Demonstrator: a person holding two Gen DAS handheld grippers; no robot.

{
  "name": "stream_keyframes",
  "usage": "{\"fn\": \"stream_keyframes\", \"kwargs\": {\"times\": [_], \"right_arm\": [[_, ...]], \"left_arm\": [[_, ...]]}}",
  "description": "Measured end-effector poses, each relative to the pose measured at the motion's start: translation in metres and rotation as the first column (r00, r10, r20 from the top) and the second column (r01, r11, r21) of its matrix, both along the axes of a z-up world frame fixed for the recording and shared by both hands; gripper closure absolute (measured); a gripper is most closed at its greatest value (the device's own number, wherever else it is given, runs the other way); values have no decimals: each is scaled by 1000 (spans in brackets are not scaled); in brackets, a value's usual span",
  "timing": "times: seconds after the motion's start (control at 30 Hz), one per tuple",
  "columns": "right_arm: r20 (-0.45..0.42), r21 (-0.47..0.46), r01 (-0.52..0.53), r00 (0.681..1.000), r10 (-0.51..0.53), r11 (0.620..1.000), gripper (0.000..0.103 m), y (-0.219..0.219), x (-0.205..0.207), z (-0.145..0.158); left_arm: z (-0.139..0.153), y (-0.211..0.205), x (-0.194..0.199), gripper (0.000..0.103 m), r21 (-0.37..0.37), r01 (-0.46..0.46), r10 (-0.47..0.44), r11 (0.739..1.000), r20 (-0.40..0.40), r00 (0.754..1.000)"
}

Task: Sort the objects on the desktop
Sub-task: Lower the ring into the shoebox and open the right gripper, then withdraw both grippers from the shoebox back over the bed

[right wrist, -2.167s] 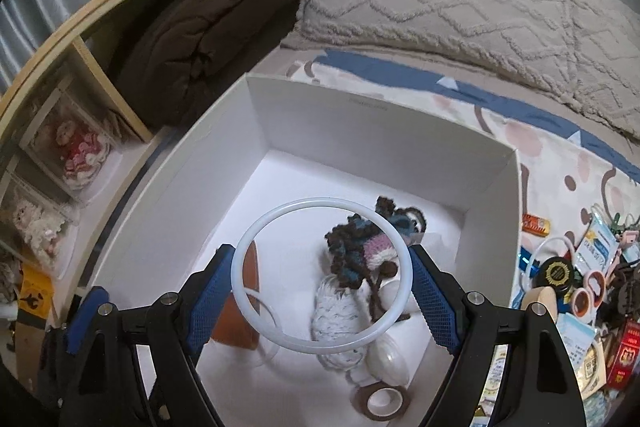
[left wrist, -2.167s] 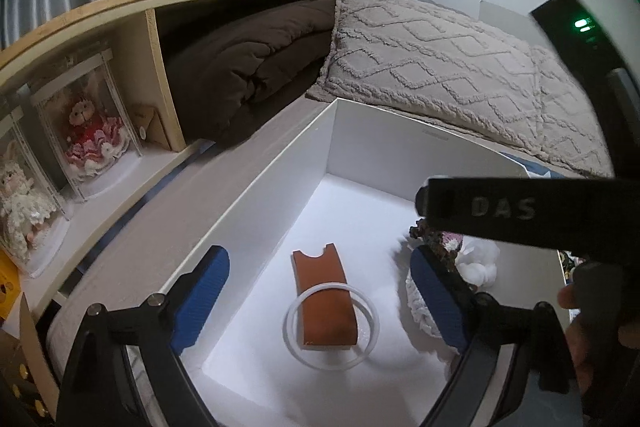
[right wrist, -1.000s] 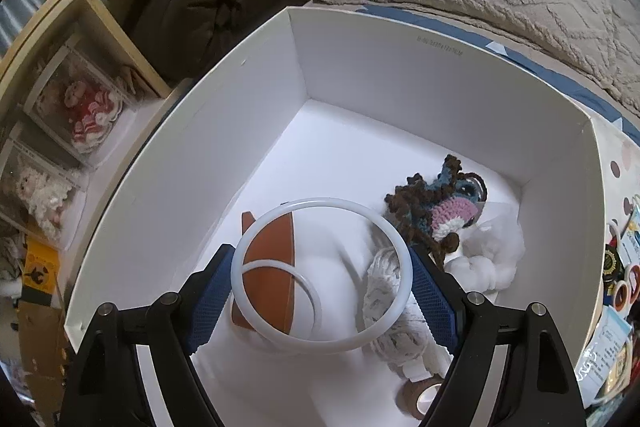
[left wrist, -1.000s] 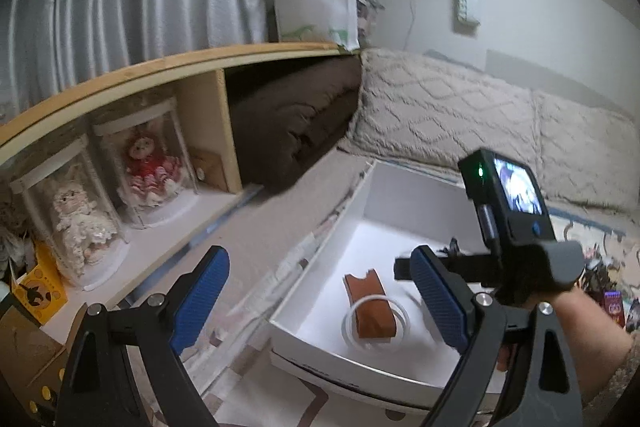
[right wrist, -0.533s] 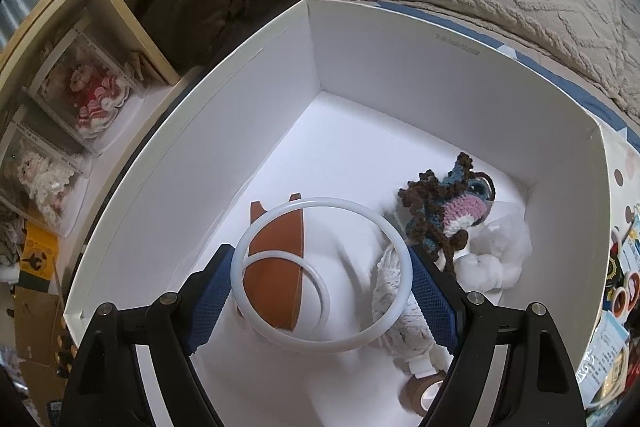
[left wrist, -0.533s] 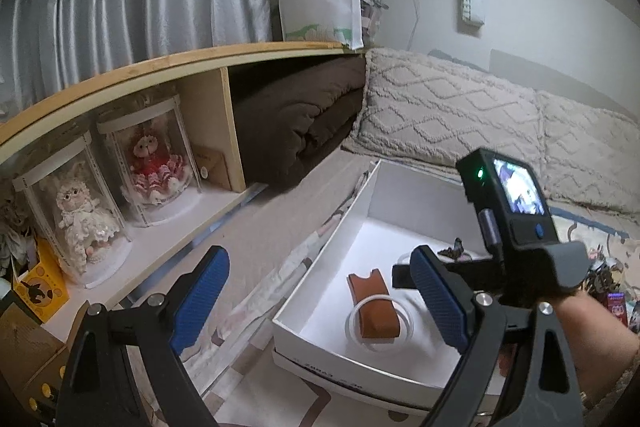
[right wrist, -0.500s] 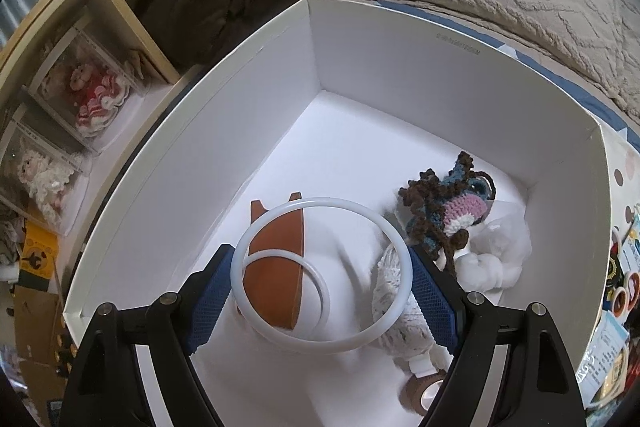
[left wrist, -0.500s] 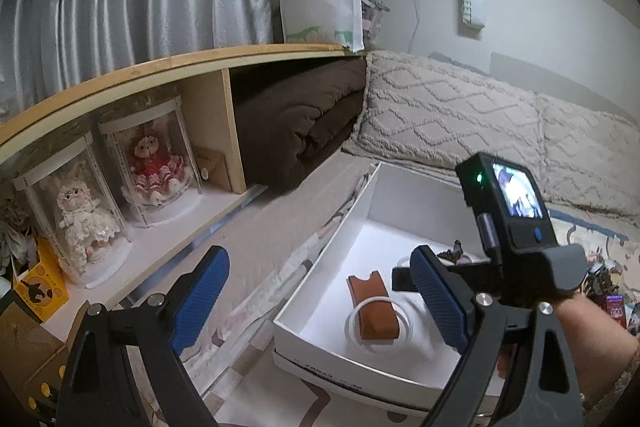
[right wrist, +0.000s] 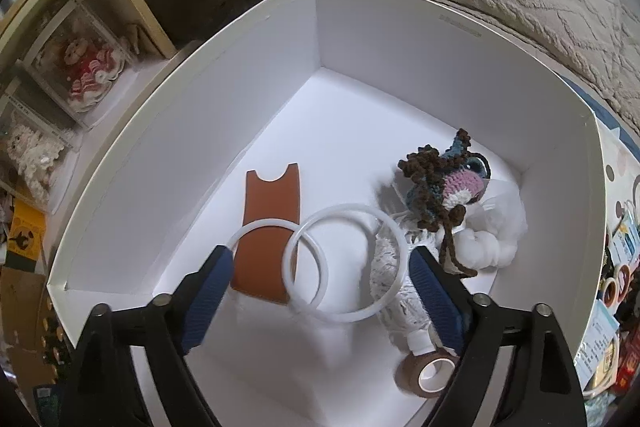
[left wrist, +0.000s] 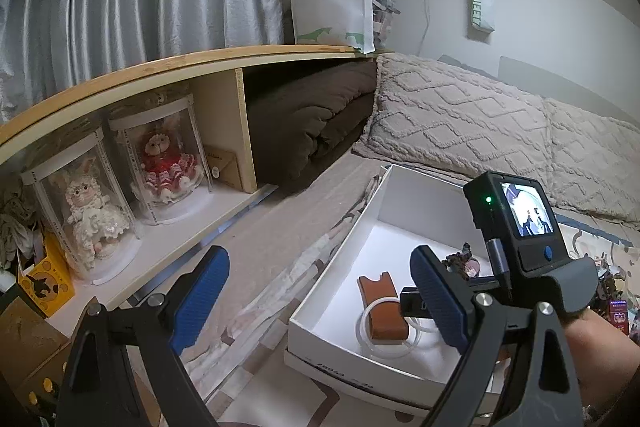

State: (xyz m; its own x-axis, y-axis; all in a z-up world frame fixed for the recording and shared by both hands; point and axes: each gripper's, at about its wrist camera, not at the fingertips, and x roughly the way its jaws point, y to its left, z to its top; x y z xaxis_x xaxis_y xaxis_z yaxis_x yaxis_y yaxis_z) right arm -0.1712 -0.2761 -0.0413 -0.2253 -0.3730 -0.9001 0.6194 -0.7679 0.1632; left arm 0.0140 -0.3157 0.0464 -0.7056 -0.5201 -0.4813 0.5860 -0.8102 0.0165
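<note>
My right gripper (right wrist: 320, 291) hangs over the white box (right wrist: 360, 39), pointing steeply down. Its jaws are opening and the pads press on nothing. The large white ring (right wrist: 340, 207) lies loose below and between the fingers. It overlaps a smaller white ring (right wrist: 272, 221) that rests on the brown leather sleeve (right wrist: 272, 227). A crochet doll (right wrist: 440, 183), a white fluffy piece (right wrist: 488, 239) and a tape roll (right wrist: 426, 375) also lie in the box. My left gripper (left wrist: 318, 299) is open and holds nothing, left of the box (left wrist: 320, 339).
A wooden shelf (left wrist: 200, 63) with boxed dolls (left wrist: 164, 163) and a folded brown blanket (left wrist: 312, 123) runs along the left. Knitted pillows (left wrist: 460, 123) lie behind the box. Several small items (right wrist: 616, 267) crowd the bedding to the right. A person's hand (left wrist: 592, 343) carries the right gripper.
The large white ring has left the right gripper's pads and dropped into the box, shifted to the right. The right jaws stand wider. The left gripper has hardly moved.
</note>
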Motion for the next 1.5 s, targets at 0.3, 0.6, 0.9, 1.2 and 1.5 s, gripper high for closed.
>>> {"fn": "stream_keyframes", "kwargs": {"times": [0.3,0.6,0.9,1.2,1.5], "right_arm": [[-31,-19,-21,999,20,1000,9,2,8,7],[-53,-31,-15,998,14,999,9,13,8,9],[-84,-64,-6,996,1,998,9,30,8,19],[-126,-88,-7,992,-4,996,9,49,12,28],[-198,-111,1,980,-23,994,9,73,18,39]], "left_arm": [[1,-1,2,11,-4,-8,8,1000,-1,1000],[0,2,-1,11,-10,-4,4,1000,13,1000],[-4,4,-8,11,-9,1,-1,1000,28,1000],[-10,9,-16,11,-12,12,-12,1000,54,998],[-15,11,-21,11,8,27,-27,1000,59,998]]}}
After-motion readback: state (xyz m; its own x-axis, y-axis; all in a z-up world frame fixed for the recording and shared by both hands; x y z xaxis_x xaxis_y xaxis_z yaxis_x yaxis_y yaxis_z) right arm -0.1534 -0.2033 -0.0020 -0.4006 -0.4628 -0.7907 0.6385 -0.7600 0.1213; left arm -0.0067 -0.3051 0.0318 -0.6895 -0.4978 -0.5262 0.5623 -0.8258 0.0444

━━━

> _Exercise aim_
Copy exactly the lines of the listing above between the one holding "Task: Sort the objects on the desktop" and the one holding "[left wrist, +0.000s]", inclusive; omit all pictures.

> _Worked solution_
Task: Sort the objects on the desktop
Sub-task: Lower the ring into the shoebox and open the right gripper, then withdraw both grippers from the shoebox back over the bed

[right wrist, -2.167s] 
[left wrist, -2.167s] 
[right wrist, -1.000s] 
[left wrist, -1.000s] 
[right wrist, -0.533s] 
[left wrist, -0.533s] 
[right wrist, -0.500s] 
[left wrist, -0.500s] 
[right wrist, +0.000s] 
[left wrist, +0.000s] 

Nothing remains to add to the answer.